Сэр Томас встал и, что делал в редчайших, исключительных случаях, помянул черта. Луи поглядел на отца какими-то особенными, новыми глазами, и это не укрылось от сэра Томаса. Он даже вздрогнул от испуга и спросил:
– Что ты так смотришь?
Луи продолжал неотрывно глядеть на отца, почти не моргая. Наконец он заговорил:
– Я сейчас пожалел тебя, папа. Пожалел от всего сердца. Дело в том, что ты привык видеть и понимать судьбу человека как прямую линию: некто родится, до какого-то возраста воспитывается в семье, потом поступает в школу, оттуда в университет, затем этот человек становится адвокатом, учителем, судьей, инженером, врачом… Из этого привычного порядка ты не хочешь исключить художника, который не создается учебным заведением, но необычным чудом является в мир. Кто дал нам Вальтера Скотта? Какое учебное заведение имеет право сказать, что оно выпустило из своих стен Байрона с его душой и сердцем гения? Кому из преподавателей ты пожмешь руку с благодарностью за то, что подарил миру Диккенса? Не мешай мне, папа, не печалься о моей судьбе, – я ее знаю. Вся беда в том, что я нездоров и век мой, наверное, недолог. Но я тороплюсь, я пробегаю мимо полустанков и маленьких станций. Еще год, два, три – и я возвращу тебе все мои долги. А потом…

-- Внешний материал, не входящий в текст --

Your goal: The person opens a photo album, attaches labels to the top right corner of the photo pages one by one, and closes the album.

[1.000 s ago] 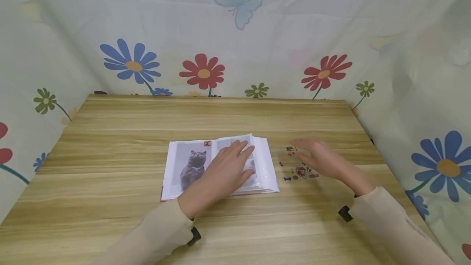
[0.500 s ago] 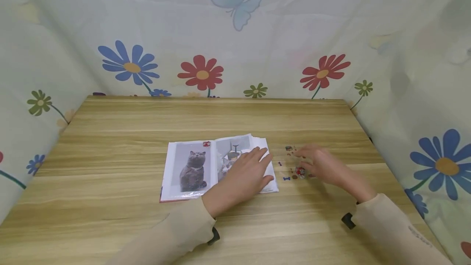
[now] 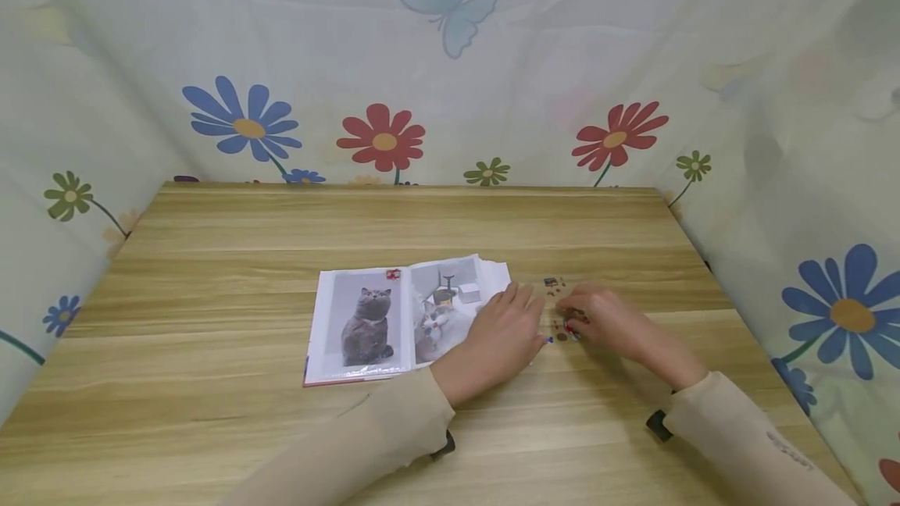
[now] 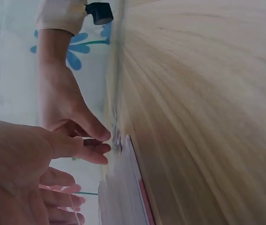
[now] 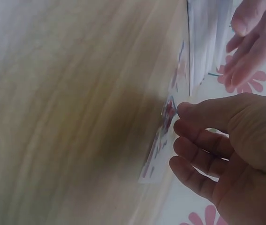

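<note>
An open photo album (image 3: 321, 326) lies on the wooden table, with a grey cat picture (image 3: 367, 326) on its left page and a second cat picture (image 3: 443, 318) on the right. To its right is a clear sticker sheet (image 5: 147, 174) with small printed stickers. My right hand (image 3: 615, 326) pinches a red-and-white sticker (image 5: 169, 110) at the sheet's middle, between thumb and index finger; its edge stands up from the sheet. My left hand (image 3: 498, 342) reaches over the album's right edge to the sheet's left side, fingers extended. That hand hides part of the right page.
A small red sticker (image 3: 394, 274) sits at the top corner of the cat picture's page. Flower-printed cloth (image 3: 450, 84) walls the table (image 3: 232, 256) at the back and both sides. Loose page edges (image 3: 499, 275) show at the album's right.
My left hand has slid right from the album's right page to the sticker sheet's edge, uncovering the second cat picture. My right fingers have closed on the red-and-white sticker, and its edge lifts.
</note>
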`<state>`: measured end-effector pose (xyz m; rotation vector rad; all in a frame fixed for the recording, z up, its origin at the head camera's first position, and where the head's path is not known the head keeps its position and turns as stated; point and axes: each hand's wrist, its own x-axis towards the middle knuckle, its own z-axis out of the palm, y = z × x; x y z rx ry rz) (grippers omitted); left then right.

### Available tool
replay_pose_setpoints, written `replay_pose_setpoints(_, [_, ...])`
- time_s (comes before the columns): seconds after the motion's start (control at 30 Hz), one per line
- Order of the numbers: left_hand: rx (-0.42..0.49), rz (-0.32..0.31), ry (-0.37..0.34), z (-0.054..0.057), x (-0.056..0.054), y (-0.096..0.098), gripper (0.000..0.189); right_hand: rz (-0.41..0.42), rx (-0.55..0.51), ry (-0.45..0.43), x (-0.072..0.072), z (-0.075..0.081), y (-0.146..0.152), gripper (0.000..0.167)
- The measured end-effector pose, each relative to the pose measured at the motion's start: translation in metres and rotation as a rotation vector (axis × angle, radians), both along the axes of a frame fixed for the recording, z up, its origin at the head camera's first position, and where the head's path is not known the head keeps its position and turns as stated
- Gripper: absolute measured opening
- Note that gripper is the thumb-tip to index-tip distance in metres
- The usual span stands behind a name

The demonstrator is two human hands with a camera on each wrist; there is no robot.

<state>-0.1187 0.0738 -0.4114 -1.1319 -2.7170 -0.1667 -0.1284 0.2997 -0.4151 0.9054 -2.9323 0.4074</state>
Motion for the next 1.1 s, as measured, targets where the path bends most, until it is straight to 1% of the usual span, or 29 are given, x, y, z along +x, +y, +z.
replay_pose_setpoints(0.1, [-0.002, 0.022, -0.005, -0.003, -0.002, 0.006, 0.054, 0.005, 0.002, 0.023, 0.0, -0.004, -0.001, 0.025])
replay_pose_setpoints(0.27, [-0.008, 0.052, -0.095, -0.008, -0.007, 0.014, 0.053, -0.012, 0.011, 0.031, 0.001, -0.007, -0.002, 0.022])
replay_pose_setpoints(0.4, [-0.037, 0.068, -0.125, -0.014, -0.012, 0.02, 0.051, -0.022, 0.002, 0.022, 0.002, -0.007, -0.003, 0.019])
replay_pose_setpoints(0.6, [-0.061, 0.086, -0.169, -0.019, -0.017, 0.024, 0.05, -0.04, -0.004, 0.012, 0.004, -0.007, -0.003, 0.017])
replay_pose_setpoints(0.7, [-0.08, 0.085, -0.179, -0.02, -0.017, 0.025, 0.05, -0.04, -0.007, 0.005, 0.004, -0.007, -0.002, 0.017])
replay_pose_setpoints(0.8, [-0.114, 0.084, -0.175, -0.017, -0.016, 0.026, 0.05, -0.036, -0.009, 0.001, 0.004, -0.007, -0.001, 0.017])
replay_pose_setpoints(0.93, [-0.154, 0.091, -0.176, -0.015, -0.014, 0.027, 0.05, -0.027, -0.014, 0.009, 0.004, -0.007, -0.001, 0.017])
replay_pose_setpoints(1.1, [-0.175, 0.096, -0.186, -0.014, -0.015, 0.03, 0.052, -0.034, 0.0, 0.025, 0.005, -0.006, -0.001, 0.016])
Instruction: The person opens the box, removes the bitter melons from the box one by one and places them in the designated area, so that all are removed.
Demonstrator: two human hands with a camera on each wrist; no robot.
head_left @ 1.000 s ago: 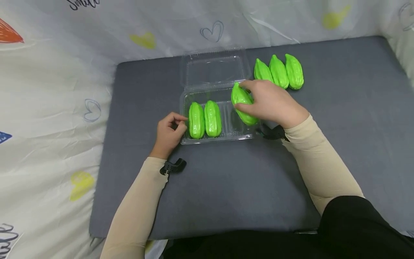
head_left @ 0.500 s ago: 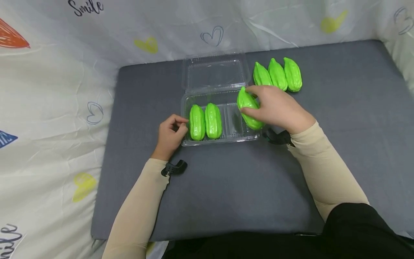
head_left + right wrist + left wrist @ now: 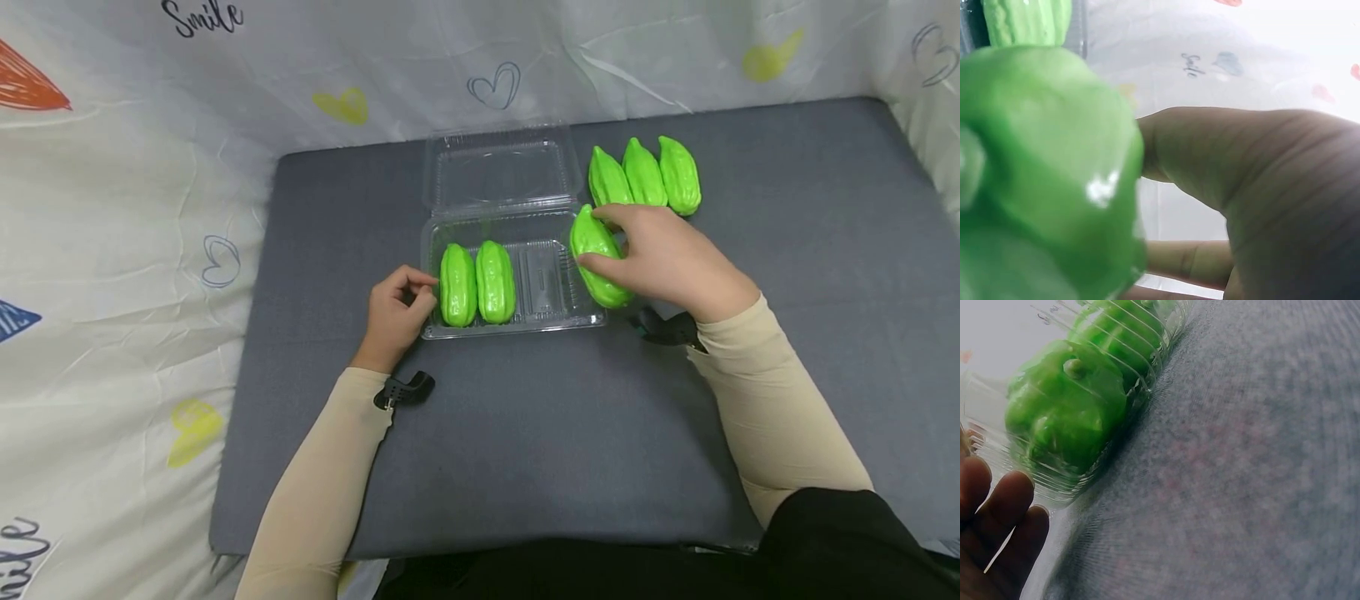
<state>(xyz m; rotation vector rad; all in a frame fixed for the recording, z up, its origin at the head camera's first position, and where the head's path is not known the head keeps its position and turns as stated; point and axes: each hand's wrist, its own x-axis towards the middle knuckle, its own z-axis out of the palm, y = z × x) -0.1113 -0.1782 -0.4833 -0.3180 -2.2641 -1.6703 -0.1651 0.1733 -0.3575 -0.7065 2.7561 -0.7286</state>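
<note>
My right hand (image 3: 663, 258) grips a glossy green ribbed gourd (image 3: 594, 254) between thumb and fingers, over the right edge of a clear plastic clamshell box (image 3: 543, 279). Up close in the right wrist view, the held gourd (image 3: 1054, 175) fills the left side. Two similar gourds (image 3: 458, 285) lie side by side in the box's left half. My left hand (image 3: 393, 317) pinches the box's left rim. Its fingers (image 3: 1013, 494) show beside the box wall (image 3: 1054, 497) in the left wrist view; the thumb's contact is hard to see there.
Three more green gourds (image 3: 645, 172) lie in a row behind my right hand, at the table's back. The box's clear lid (image 3: 502, 171) lies folded back behind its base. A printed white cloth (image 3: 420, 75) borders the grey table (image 3: 510, 450).
The right hand has moved to the right with its gourd, from over the box's right half to its right edge. The left hand and the two boxed gourds have stayed in place.
</note>
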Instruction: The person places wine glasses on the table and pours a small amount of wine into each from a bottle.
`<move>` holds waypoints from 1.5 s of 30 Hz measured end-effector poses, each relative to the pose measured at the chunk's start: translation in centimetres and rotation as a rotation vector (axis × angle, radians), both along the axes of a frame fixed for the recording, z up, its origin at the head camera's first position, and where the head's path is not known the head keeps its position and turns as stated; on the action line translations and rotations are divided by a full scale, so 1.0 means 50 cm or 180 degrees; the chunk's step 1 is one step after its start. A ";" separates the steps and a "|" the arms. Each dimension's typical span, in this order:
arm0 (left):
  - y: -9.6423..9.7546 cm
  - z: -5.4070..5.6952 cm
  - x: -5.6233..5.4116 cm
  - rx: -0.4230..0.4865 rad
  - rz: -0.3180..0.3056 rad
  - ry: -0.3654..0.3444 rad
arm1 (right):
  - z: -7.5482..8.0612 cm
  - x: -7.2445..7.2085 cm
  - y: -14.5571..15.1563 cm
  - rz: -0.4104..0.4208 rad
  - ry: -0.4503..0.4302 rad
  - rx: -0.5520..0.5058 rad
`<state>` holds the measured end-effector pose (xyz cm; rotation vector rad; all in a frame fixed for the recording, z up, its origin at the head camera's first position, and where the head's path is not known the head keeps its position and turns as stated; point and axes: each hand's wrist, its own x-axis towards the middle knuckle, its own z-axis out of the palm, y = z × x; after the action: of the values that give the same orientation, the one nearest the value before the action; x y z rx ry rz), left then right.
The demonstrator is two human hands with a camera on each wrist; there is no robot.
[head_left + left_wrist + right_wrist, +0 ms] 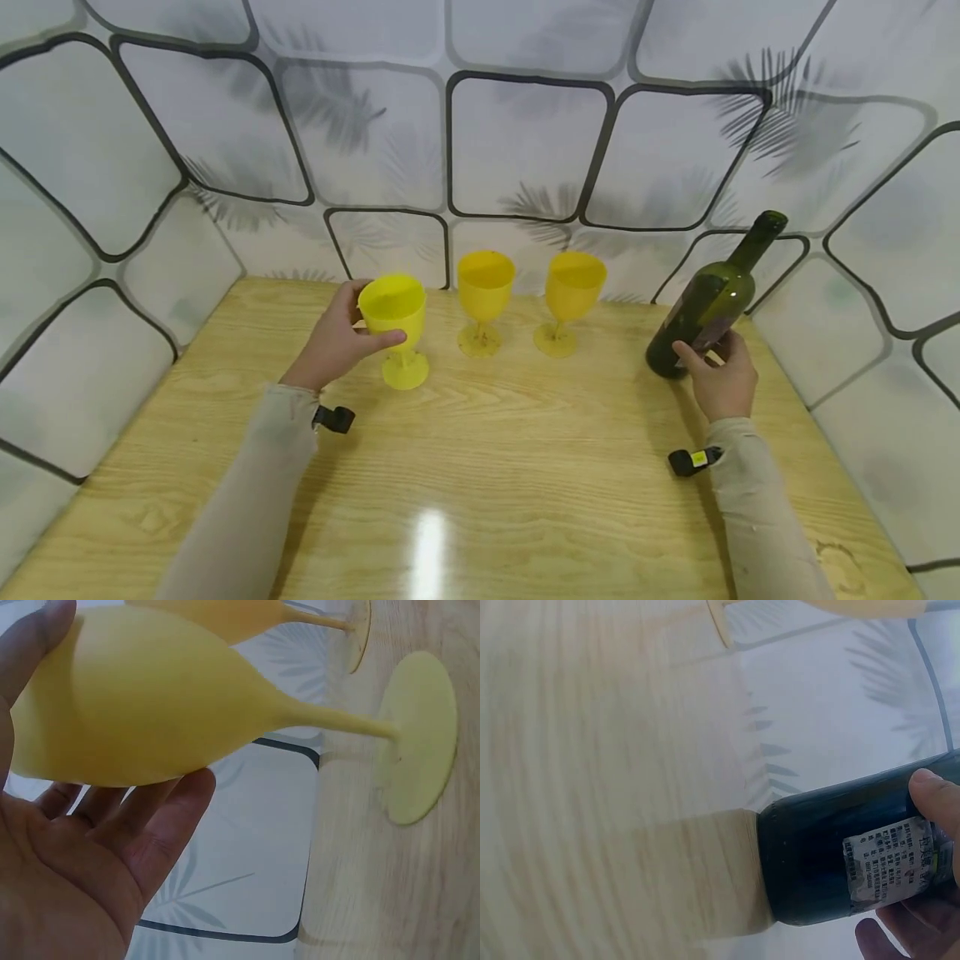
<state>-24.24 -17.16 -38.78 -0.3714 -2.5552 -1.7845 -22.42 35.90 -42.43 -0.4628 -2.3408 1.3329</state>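
In the head view my left hand point(339, 342) holds the leftmost yellow goblet point(393, 312) by its bowl. The left wrist view shows the thumb on one side of that goblet point(150, 697) and the fingers against the other. Its round foot is at the tabletop; whether it touches is hard to tell. At the right, my right hand point(723, 379) grips a dark green wine bottle point(705, 304) around its lower body, and its neck leans to the right. A white printed label point(889, 862) shows on the bottle in the right wrist view.
Two more yellow goblets, a middle one point(485, 287) and a right one point(574, 287), stand upright between the hands near the back edge. Beneath everything is a light wood tabletop point(510, 467). Patterned white panels point(528, 150) rise behind it and at both sides.
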 end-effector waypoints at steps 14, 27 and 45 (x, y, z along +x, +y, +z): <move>0.042 0.039 0.018 -0.0183 -0.0675 -0.0198 | 0.004 0.003 0.000 -0.0370 0.0089 0.0183; 0.060 0.047 0.029 -0.0279 -0.0916 -0.0292 | 0.003 -0.001 -0.005 -0.0206 0.0166 0.0373; 0.082 0.013 0.036 -0.0036 -0.1079 -0.0250 | -0.011 -0.001 -0.011 0.0183 0.0278 0.0279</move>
<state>-22.43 -13.06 -38.11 -0.7932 -2.6880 -1.9182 -22.49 35.34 -42.96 -0.3066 -2.3450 1.2440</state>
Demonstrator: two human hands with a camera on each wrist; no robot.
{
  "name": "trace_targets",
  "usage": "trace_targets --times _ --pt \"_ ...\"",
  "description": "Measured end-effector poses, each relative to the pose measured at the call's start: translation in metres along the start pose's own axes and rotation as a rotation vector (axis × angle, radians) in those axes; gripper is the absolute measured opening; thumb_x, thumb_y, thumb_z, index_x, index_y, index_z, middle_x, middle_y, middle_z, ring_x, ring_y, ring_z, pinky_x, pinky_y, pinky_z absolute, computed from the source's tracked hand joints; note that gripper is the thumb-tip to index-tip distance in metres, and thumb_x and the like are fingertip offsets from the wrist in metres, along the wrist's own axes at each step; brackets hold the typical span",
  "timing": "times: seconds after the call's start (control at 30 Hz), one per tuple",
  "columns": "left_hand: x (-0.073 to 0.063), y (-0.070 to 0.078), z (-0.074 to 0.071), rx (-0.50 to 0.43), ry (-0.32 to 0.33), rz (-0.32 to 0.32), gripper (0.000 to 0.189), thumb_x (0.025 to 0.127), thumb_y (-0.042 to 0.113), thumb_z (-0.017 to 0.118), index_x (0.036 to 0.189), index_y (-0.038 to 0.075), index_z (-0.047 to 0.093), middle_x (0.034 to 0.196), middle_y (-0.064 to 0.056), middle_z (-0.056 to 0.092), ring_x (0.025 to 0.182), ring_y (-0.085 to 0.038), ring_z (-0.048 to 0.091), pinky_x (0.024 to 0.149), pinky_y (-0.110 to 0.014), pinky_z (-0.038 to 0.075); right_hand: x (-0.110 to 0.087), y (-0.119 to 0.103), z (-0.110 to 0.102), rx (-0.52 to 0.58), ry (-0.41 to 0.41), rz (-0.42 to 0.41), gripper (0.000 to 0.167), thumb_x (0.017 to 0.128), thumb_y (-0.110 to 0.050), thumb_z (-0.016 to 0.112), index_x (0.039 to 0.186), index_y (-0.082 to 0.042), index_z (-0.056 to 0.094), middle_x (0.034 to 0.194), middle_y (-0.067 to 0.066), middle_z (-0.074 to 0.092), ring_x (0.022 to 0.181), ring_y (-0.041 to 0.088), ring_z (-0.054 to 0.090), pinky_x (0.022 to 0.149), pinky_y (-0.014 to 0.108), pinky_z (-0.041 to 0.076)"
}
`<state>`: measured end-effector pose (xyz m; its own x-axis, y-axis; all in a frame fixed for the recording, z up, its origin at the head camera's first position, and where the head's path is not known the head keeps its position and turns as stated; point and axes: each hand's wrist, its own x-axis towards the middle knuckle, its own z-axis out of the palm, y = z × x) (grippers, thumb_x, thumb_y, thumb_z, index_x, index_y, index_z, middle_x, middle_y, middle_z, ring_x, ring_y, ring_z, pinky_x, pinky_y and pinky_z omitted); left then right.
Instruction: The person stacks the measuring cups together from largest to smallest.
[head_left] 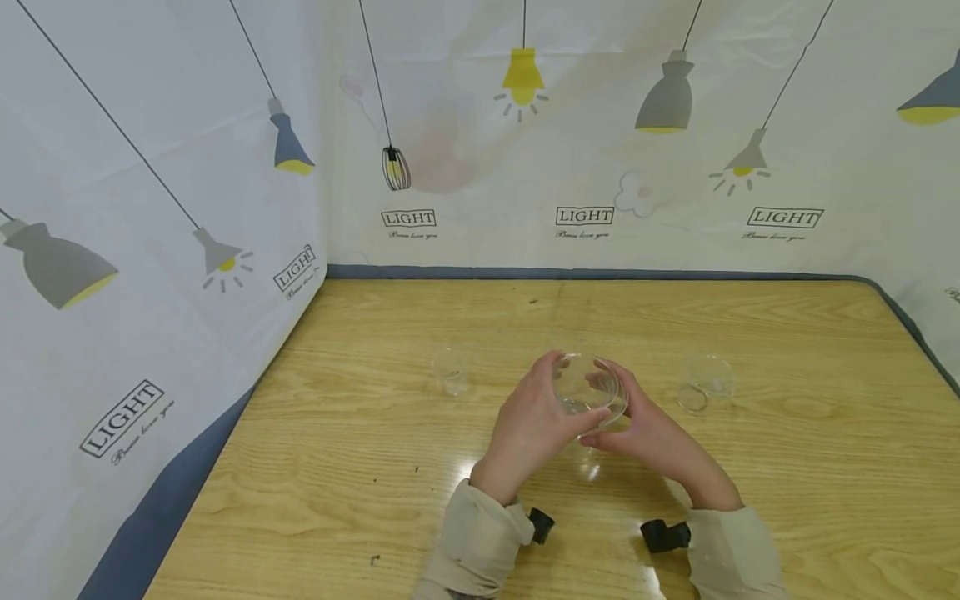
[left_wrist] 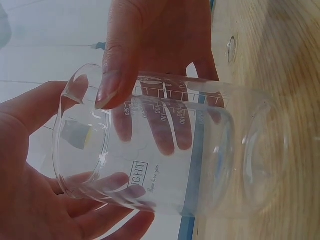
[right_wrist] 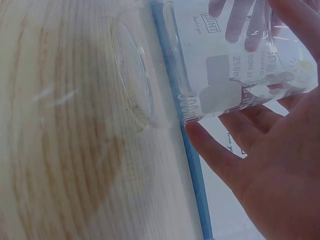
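A clear glass beaker (head_left: 588,387) with white graduation marks is held between both hands in the middle of the table, rim up. My left hand (head_left: 528,425) grips its left side, the thumb laid across the near side by the rim. From the right, my right hand (head_left: 648,429) curls round the other side, its thumb lower. In the left wrist view the beaker (left_wrist: 165,165) looks see-through, with fingers showing behind its wall. A second rounded glass outline shows below its base; whether that is another glass or a reflection I cannot tell.
A small clear glass vessel (head_left: 450,371) stands on the wooden table (head_left: 360,433) to the left. Another clear glass vessel (head_left: 712,377) is to the right, with a round glass edge (head_left: 692,398) beside it. A lamp-printed curtain (head_left: 480,183) borders the table's back and left.
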<state>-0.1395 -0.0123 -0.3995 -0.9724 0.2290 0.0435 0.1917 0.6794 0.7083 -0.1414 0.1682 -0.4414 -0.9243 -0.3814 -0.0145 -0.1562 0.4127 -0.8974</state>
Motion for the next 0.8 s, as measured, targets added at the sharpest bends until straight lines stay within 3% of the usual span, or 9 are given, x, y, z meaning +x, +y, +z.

– За что же ты жалеешь меня? – с обидой и печалью в голосе спросил сэр Томас.
– Я жалею тебя за то, что ты расстраиваешься и мучаешь себя напрасно. Ты создал смешных богов – Карьеру и Должность – и всерьез воображаешь, что они-то и есть единственные на земле. Нет, папа, есть Искусство, и тут не ты выбираешь его, а оно тебя.
– И ты считаешь себя избранником? – с пристрастием прокурора спросил сэр Томас.
Луи покачал головой:
– Не то слово, папа. Не избранником, а человеком, способным создавать произведения искусства. Я уже вижу, как на рейд, где стоят великолепные корабли под флагами всех родов искусства, на всех парусах летит моя бригантина! И ее готовятся встретить пушечным салютом. Папа, – громко и весело закончил Луи, – дорогой мой папа! Есть легкие и трудные роды! Мне нелегко, но я на пути к моему берегу!
Сэр Томас, ни слова не сказав, повернулся и вышел. Он сел за стол в своем кабинете, скрестил пальцы и надолго ушел в себя. Он думал о сыне, которого очень любил, любит и, наверное, будет всегда любить, о судьбе его, мысленно желал ему всех благ и счастья и в то же время боялся за него.